Aby M. Warburg - Was sind Zeit und Bewegung einer Elipse?

Das Denken und Werk des deutschen Kunsthistorikers Aby M. Warburg (1866-1929) ist in den vergangenen Jahrzehnten zum Objekt pluridisziplinärer Forschung in verschiedenen Erdteilen geworden. Das Interesse vollzieht sich dabei nicht so sehr entlang der vielen Schaffens- und Reflektionsbereiche, denen sich Warbung gewidmet hat, sondern richtet sich vor allem auf die Art und Weise, wie der deutsche Intellektuelle so originell Verknüpfungen geschaffen hat zwischen der Kunst, Geschichte und Kultur von Epochen (Klassischer Antike, Mittelalter, Renaissance, Moderne) und Zivilisationen (europäischer und altamerikanischer), die zeitlich wie räumlich weit voneinander entfernt liegen.
Von einer anthropologischen Geschichtsauffassung ausgehend, insbesondere von der Geschichte der Bilder, erfindet Warburg - im Sinne von heuriskein - Bewegung und Korrespondenzen für Formen, Gesten, kleine Details und Einzelheiten in Abbildungen, die durch sein Studium neue Bedeutung erhalten, und die wir in einem Wiederauflebungsprozess als „Nachleben“ zusammenfassen können, mit vielfältiger Bedeutung, unterwegs zwischen dem, was am weitesten entfernt liegt und dem, was uns umgibt.
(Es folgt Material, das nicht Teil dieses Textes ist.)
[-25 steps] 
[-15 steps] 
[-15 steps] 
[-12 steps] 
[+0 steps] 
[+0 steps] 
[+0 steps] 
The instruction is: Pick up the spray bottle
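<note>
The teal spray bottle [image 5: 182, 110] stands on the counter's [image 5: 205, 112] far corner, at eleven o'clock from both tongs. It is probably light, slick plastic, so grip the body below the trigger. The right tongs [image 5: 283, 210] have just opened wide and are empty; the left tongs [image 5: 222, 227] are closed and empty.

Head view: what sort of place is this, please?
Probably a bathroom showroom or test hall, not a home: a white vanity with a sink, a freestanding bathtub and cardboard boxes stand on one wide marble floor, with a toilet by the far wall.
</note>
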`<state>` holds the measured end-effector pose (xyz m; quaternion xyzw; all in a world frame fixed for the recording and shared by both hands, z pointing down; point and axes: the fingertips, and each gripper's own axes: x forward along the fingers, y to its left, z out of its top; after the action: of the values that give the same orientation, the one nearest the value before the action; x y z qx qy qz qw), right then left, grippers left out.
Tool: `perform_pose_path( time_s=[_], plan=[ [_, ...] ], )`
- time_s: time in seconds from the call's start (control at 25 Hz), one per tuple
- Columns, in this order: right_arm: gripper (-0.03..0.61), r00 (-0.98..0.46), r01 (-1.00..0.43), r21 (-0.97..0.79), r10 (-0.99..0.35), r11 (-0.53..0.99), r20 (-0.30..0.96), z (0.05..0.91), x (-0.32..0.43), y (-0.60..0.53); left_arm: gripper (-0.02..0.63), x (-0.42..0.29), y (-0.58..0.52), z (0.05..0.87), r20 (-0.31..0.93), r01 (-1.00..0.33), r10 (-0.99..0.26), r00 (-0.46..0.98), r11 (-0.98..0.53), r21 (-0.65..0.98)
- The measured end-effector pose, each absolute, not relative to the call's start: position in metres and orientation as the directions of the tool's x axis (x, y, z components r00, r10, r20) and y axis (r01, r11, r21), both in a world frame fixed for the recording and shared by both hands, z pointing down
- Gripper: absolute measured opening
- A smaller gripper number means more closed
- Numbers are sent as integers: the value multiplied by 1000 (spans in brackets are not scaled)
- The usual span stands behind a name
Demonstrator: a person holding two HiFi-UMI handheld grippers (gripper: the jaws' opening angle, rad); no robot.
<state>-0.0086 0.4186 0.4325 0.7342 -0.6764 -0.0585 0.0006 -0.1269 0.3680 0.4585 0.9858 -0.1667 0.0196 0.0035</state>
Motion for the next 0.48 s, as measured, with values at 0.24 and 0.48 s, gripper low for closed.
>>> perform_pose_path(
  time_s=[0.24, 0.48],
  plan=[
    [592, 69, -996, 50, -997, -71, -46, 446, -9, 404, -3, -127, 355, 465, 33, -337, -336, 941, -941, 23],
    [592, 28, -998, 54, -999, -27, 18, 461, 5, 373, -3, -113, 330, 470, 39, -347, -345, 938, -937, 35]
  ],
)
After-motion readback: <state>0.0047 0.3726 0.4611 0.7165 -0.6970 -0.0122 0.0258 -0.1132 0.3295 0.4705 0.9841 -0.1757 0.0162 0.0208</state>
Als Verfechter eines Geschichtskonzepts, das von einer Erinnerungstheorie als soziales und kollektives Projekt ausgeht, versteht und analysiert Warburg die Kunstgeschichte als Verknüpfungspunkt zwischen Diskontinuitäten; wobei er die Kunst als denjenigen Raum betrachtet, der zur gleichen Zeit Fixierung und Nichtfixierung von Bewegung ist, und von wo aus, seiner Auffassung nach, sich die Distanzbildung zwischen Künstler, Betrachter und äußerer Welt vollzieht, im Bewusstsein über diese doppelte und unaufhaltsame Bewegung und den komplementären Wissensbereichen.
Die Notwendigkeit der Sachkenntnis in den einzelnen Bereichen wuchs stetig, in dem Maße da Warburg zunehmend Forschung betrieb und Konditionen schuf, damit auch andere Forscher Verknüpfungspunkte bilden konnten. Sein Studienprojekt beschäftigte sich systematisch mit: Anthropologie, Architektur, Astrologie, Ästhetik und Kunstphilosophie, Bibliotheken und Dokumentforschung, Bild und Kommunikation, Erinnerung, Ethnologie, Geschichte, Ikonologie, Klassischer Antike, Kulturtheorie, Kulturwissenschaften, Kunstgeschichte, Mythologie, Photographie, Psychiatrie, Psychologie, Religionsgeschichte, Soziologie, Sprachphilosophie, Symbologie, Tanz.
In dem Prozess des Kunst- und Kulturvestehens nach Warburg haben wir ein verbindendes methodologisches Bild gefunden, das gleichzeitig offen ist für die Wahrnehmung der Welt und die Neugestaltung seiner Erinnerung: die Ellipse. Wir möchten die Durchführung einer Konferenz vorschlagen, mittels der es möglich wäre, die simultanen Stimmen, Mittel und Wege zusammenzuberufen, die das wissenschaftliche Projekt des deutschen Gelehrten geprägt haben: den Dialog sowohl mit seinen Zeitgenossen, wie mit denen die vor ihm waren, und die den Samen gelegt haben für die heutige Zeit.
Wir schlagen die Durchführung einer internationalen und transdisziplinären Konferenz vor, die sich dem Denken und Werk Aby M. Warburgs widmet, mit dem Titel: Was sind Zeit und Bewegung einer Ellipse?
Die Konferenz wird am 15. und 16. April 2010, gemeinschaftlich in der Faculdade de Letras da Universidade de Lisboa und in der Universidade Católica Portuguesa, stattfinden.